Deux mois plus tard, Trois versions de durabletask, un module Python de l'écosystème Azure de Microsoft, ont été piratées. Le texte comptait environ dix lignes __init__.py. Le code récupère un fichier et l'exécute dans un sous-processus, en ignorant les exceptions. La deuxième étape consistait à extraire des identifiants d'AWS, d'Azure, de GCP, de Kubernetes et de Vault, puis à les propager vers d'autres instances via SSM et vers d'autres pods via kubectl exec, en utilisant les identifiants de la victime pour accéder à ses propres cloud . Sur les machines dont les paramètres régionaux étaient réglés sur Israël ou l'Iran, une exécution sur six lançait la commande « rm -rf /* ». Aucun binaire étranger, aucune destination suspecte. L'EDR ne dispose d'aucun modèle pour les cas où le paquet lui-même constitue la menace.

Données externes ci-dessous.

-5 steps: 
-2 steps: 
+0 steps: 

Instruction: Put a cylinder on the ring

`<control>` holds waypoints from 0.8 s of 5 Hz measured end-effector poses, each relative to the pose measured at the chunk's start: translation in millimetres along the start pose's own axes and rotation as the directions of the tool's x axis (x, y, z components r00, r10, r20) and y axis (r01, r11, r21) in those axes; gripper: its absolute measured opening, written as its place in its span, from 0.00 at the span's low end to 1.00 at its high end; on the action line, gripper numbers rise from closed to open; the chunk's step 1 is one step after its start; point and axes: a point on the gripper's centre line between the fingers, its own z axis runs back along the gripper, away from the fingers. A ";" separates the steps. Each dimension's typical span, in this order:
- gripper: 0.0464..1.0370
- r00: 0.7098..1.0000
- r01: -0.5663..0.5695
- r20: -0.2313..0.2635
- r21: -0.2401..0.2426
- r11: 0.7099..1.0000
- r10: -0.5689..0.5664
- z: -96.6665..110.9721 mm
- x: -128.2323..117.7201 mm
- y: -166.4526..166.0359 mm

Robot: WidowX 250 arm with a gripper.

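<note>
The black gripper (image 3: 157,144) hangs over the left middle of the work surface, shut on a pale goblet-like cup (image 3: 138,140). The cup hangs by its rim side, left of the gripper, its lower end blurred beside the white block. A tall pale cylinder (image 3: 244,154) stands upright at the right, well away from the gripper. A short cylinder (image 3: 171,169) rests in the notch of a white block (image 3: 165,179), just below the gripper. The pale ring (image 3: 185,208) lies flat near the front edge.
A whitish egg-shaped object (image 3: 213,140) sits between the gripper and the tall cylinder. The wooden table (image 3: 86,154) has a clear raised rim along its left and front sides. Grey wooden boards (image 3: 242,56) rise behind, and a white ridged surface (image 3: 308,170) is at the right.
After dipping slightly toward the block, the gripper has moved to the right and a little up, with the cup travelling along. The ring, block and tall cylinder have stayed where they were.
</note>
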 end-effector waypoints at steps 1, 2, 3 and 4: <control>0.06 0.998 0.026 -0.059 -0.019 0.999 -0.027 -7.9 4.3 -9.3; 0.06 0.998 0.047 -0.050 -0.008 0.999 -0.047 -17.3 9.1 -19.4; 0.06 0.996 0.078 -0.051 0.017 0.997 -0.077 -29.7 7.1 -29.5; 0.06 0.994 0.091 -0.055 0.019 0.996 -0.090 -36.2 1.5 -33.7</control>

attaques de la chaîne d’approvisionnement ce niveau sont particulièrement dangereuses, car la charge malveillante se fond dans le comportement normal du système. Il n’y a aucune anomalie à détecter, car le but est justement de se fondre dans le bruit de fond, ou, dans ce cas précis, de devenir ce bruit de fond.
Pourquoi les mandataires passent à côté
Un serveur proxy situé sur le chemin du trafic peut intercepter les paquets en cours de téléchargement et les comparer à une liste de paquets connus pour être malveillants. En théorie, cela fonctionne. Le problème, c'est justement cette partie « sur le chemin du trafic ».

Les proxys distants et d'entreprise sont des contrôles optionnels sur les machines appartenant aux développeurs. Les développeurs travaillent depuis leur domicile, dans des cafés ou via le Wi-Fi d'un hôtel. Ils installent des outils qui contournent les paramètres de proxy du système. VS Code gère lui-même le téléchargement de ses extensions. npm, pip et cargo disposent de leurs propres clients HTTP. De nombreux outils en ligne de commande et environnements d'exécution de langages ignorent HTTP_PROXY à moins d'une configuration explicite. Et lorsqu'un outil cesse de fonctionner à cause du proxy, les développeurs désactivent ce dernier, corrigent le problème, puis oublient de le réactiver.
Ce genre de situation se produit tous les jours. Un développeur installe une extension VS Code compromise à 23 h depuis son ordinateur personnel. Un serveur d'intégration continue récupère une dépendance corrompue en dehors du périmètre du réseau de l'entreprise. Aucune de ces installations ne passe par le proxy. L'analyse ne s'exécute jamais. Le contrôle censé détecter le problème n'était tout simplement pas en place.
Ce qui fonctionne vraiment
Tant l'EDR que les proxys apportent des solutions concrètes aux menaces pour lesquelles ils ont été conçus et restent des outils précieux. Ils ne couvrent toutefois pas la surface d'attaque de la chaîne d'approvisionnement spécifique aux développeurs.
Cette interface nécessite un outil intégré à la machine elle-même, capable de comprendre le comportement des paquets lors de l'installation et toujours disponible, quelle que soit la configuration réseau. C'est précisément dans ce but que nous avons développé Aikido Protection. Découvrez dans cet article comment plusieurs entreprises utilisent Device Protection pour protéger les machines de leurs développeurs.